#### [Your objective]
When you reach the line containing "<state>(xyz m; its", begin copying, and keep copying each line exactly until the listing ends.

#### [Information provided]
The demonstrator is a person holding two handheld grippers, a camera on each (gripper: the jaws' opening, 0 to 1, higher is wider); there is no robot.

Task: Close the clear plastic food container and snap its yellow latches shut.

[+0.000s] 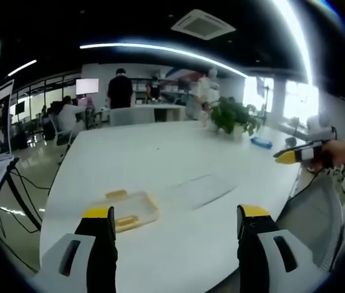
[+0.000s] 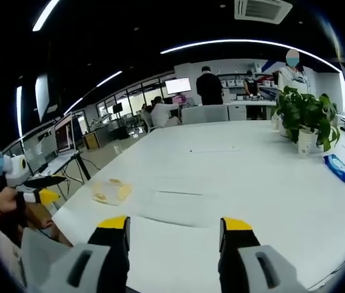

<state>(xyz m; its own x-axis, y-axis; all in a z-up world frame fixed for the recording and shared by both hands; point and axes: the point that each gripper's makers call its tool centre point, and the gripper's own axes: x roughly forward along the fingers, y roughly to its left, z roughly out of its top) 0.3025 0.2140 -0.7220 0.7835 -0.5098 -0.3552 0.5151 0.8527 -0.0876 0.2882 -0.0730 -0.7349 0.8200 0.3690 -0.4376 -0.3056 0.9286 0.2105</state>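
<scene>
1. The clear plastic food container [image 1: 128,210] lies flat on the white worktop [image 1: 178,159], near its left front edge. In the left gripper view it sits just ahead of the left tongs' [image 1: 175,223] left jaw, so it lies forward and to the left of them.
2. Its long axis runs roughly across that view, slightly slanted. Yellow latches [image 1: 116,195] show on its far and near long sides; whether the lid is seated I cannot tell. Nothing can be made out inside it.
3. The left tongs stand wide, holding nothing, above the worktop's near edge.
4. In the right gripper view the same container [image 2: 112,191] lies well off to the left and farther away, so the left tongs look the nearer of the two and better placed to steady it.
5. The right tongs [image 2: 175,229] also stand wide and hold nothing, facing the bare middle of the worktop.
6. Further right stand a potted plant [image 2: 307,119] and a blue pack [image 2: 337,167], both well apart from the container and out of the way.
</scene>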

#### [Output of the exercise]
<state>(xyz m; its own x-axis, y-axis; all in a z-up world frame fixed for the recording and shared by both hands; point and axes: the point that each gripper's makers call its tool centre point, and the gripper's own axes: x roughly forward along the fingers, y roughly to its left, z roughly out of its top) 0.3025 0.2140 -0.7220 0.7835 -0.5098 -0.3552 0.5151 0.8527 -0.0876 0.2882 -0.0730 -0.7349 0.8200 0.3690 -0.4376 -0.3056 0.9286 0.2105</state>
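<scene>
1. The clear plastic food container [image 1: 128,210] lies flat on the white worktop [image 1: 178,159], near its left front edge. In the left gripper view it sits just ahead of the left tongs' [image 1: 175,223] left jaw, so it lies forward and to the left of them.
2. Its long axis runs roughly across that view, slightly slanted. Yellow latches [image 1: 116,195] show on its far and near long sides; whether the lid is seated I cannot tell. Nothing can be made out inside it.
3. The left tongs stand wide, holding nothing, above the worktop's near edge.
4. In the right gripper view the same container [image 2: 112,191] lies well off to the left and farther away, so the left tongs look the nearer of the two and better placed to steady it.
5. The right tongs [image 2: 175,229] also stand wide and hold nothing, facing the bare middle of the worktop.
6. Further right stand a potted plant [image 2: 307,119] and a blue pack [image 2: 337,167], both well apart from the container and out of the way.
</scene>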

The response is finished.